◆ WORK INSTRUCTION:
The records follow. Count the lines holding "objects" and give only the number.

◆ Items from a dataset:
________________
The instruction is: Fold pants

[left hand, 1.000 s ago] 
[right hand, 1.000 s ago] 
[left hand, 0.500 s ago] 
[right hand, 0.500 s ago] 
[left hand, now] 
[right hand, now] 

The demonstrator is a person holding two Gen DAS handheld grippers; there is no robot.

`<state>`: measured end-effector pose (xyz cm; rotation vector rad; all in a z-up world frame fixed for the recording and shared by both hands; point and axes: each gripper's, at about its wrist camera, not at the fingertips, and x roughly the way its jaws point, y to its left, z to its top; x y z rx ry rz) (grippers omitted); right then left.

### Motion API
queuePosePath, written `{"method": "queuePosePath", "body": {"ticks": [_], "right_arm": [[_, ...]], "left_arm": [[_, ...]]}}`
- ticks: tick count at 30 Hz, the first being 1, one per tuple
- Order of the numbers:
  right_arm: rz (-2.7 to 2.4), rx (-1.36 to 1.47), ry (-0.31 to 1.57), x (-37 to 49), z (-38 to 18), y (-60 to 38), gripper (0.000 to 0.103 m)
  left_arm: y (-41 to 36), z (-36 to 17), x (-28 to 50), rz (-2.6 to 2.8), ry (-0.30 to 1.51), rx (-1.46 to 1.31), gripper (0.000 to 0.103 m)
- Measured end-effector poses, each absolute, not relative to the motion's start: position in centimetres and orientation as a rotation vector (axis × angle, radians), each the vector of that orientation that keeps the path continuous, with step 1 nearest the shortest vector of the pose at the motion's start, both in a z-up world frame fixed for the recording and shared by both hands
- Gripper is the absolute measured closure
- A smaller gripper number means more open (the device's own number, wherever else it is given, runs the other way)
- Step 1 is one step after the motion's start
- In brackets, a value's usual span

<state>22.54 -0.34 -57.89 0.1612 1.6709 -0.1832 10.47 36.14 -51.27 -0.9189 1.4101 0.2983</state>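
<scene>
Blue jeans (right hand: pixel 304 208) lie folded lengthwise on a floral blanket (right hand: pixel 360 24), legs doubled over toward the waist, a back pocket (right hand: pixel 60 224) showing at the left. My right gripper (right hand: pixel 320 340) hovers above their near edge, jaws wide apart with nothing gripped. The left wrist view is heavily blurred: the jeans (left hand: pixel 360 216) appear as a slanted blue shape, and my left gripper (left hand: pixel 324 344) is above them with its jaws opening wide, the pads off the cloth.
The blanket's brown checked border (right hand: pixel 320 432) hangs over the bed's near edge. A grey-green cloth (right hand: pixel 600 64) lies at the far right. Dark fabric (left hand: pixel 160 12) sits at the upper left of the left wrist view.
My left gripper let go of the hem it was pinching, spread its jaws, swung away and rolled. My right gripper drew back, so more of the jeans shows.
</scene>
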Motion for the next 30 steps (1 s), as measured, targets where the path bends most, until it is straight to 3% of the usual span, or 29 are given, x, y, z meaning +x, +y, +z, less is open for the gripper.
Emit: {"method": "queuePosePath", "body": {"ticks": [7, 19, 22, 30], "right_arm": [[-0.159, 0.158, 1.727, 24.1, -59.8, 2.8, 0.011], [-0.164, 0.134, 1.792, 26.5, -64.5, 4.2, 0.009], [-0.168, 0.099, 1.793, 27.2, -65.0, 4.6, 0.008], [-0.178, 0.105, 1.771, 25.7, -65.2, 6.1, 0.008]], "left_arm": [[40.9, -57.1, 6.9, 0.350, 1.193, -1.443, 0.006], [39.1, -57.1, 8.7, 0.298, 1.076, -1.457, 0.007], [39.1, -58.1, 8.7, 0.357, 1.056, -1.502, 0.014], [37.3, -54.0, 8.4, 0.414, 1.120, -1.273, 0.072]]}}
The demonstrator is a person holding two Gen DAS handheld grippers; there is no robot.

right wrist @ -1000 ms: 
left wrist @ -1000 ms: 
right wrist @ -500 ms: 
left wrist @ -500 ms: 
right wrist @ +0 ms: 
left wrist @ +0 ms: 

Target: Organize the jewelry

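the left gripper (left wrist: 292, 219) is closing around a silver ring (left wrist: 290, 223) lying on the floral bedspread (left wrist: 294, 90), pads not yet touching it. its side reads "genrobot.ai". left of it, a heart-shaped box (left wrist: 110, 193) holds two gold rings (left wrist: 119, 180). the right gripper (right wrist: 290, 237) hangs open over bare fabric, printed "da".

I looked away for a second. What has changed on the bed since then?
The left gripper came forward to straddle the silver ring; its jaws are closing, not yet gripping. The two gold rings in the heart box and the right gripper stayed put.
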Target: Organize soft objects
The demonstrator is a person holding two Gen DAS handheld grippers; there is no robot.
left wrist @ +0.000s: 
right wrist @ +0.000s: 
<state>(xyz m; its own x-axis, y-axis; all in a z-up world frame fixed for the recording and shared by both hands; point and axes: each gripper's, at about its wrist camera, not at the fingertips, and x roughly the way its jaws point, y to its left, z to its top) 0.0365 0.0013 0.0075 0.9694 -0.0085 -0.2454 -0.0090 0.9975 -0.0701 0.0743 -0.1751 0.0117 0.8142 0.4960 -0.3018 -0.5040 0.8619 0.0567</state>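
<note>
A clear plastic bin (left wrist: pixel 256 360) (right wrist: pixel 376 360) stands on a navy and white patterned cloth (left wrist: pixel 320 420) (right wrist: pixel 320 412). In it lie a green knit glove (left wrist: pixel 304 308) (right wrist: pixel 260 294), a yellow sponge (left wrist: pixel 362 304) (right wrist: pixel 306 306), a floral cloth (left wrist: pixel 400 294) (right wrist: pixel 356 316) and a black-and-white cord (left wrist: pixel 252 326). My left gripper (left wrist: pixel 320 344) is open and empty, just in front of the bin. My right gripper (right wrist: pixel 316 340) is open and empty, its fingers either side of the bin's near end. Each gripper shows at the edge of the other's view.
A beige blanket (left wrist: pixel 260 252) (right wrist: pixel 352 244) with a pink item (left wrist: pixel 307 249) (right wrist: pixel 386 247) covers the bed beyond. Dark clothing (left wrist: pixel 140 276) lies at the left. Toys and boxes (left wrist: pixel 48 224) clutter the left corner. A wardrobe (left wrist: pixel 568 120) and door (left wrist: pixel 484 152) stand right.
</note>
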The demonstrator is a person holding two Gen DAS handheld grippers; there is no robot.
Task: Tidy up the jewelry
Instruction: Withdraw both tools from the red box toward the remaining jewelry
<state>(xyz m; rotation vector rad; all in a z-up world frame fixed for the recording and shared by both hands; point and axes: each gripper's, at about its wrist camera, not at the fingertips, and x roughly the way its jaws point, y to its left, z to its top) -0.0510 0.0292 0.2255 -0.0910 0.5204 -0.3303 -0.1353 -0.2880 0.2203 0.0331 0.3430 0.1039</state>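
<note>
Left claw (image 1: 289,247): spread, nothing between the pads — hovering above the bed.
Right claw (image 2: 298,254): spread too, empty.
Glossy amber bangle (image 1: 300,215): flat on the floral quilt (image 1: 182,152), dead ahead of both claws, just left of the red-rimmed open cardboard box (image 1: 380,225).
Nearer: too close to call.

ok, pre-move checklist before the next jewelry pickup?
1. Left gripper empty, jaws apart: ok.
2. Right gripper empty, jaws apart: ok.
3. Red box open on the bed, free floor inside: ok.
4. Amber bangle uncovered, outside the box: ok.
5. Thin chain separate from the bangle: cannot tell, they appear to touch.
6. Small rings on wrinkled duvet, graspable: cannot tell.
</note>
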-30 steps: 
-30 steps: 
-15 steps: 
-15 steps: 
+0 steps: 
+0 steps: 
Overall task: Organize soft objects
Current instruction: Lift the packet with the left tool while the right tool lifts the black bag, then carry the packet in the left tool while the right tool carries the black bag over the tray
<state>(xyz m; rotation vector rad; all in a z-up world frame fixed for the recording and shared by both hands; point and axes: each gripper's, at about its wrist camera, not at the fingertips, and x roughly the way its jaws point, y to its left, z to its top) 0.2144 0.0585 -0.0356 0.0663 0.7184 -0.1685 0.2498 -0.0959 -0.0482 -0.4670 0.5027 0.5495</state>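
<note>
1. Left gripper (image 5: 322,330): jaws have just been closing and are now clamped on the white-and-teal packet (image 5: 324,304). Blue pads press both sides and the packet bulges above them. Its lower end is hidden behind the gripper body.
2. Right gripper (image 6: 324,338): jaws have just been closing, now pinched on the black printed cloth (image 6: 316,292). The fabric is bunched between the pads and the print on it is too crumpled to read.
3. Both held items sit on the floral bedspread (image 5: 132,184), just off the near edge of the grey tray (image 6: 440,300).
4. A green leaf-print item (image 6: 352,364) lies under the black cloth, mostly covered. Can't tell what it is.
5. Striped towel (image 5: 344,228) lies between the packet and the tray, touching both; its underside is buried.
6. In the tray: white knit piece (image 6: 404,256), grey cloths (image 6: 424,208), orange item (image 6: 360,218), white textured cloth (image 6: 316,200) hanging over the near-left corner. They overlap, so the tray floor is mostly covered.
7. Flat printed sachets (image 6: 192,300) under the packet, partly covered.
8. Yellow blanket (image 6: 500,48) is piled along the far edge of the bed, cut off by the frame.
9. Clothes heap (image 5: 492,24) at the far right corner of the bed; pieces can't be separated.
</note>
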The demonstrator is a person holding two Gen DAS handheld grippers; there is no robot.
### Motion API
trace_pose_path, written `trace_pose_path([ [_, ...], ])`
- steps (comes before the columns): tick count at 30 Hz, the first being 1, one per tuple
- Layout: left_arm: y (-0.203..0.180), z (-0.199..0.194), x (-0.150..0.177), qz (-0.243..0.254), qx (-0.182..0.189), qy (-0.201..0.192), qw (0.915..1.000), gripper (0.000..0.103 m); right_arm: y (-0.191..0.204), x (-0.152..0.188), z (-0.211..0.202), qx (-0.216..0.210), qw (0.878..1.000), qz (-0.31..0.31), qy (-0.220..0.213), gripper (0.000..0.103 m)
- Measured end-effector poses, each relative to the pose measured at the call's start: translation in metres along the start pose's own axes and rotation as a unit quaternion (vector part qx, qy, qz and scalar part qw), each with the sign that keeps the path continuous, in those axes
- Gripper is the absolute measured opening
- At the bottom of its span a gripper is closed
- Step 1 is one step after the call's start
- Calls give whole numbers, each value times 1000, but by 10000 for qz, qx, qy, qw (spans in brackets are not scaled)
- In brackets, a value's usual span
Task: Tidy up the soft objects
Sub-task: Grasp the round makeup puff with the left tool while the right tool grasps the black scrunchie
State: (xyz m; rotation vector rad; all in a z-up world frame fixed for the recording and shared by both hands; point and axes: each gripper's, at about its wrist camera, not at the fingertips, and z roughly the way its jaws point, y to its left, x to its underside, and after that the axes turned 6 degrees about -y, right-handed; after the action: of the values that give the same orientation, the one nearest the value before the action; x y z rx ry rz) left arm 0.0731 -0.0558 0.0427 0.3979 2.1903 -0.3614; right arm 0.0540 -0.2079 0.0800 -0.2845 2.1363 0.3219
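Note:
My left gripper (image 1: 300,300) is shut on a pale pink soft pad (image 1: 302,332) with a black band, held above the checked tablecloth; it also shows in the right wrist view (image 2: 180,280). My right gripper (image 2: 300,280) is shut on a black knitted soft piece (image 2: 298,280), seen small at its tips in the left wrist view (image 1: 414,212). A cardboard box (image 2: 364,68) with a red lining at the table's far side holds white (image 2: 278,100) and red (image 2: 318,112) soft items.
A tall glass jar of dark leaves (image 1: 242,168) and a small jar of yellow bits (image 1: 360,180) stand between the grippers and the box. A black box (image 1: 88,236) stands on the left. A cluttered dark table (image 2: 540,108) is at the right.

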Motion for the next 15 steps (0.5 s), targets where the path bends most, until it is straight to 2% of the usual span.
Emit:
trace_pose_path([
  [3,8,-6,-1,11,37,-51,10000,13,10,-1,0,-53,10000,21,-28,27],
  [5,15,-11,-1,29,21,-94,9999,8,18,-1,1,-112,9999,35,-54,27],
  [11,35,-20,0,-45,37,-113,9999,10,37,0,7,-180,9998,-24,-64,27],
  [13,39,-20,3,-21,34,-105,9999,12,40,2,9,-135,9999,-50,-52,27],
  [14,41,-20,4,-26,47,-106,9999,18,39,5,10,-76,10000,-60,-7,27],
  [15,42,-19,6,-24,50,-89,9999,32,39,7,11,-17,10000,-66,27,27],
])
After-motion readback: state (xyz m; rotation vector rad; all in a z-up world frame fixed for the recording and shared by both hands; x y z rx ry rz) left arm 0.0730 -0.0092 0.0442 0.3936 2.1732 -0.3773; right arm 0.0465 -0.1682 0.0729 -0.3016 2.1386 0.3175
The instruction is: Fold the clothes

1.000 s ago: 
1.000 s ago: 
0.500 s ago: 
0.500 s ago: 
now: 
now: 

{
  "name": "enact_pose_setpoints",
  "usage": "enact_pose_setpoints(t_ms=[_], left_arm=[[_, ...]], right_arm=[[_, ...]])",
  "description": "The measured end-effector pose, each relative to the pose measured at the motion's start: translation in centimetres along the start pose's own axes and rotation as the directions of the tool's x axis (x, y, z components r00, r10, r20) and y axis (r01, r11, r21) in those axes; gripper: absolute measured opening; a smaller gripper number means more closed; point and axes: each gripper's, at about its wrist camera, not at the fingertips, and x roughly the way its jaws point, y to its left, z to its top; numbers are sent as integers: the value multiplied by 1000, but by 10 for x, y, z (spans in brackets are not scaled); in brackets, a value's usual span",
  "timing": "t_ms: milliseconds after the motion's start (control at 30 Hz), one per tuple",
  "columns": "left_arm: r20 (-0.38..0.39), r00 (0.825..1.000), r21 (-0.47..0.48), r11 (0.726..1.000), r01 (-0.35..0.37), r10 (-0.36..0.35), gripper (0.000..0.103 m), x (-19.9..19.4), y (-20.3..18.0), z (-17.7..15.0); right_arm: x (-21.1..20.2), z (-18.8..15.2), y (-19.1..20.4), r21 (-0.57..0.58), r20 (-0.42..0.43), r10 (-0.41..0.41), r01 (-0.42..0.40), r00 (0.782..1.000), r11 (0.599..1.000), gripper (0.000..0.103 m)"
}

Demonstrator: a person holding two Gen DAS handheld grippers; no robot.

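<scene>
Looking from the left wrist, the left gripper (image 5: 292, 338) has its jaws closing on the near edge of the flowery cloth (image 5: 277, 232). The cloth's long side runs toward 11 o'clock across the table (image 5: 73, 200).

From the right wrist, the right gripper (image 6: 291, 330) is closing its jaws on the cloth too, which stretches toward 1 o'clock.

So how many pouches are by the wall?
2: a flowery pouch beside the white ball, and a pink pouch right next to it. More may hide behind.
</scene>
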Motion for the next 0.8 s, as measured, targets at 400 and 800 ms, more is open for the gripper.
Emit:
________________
◆ RESPONSE AREA:
3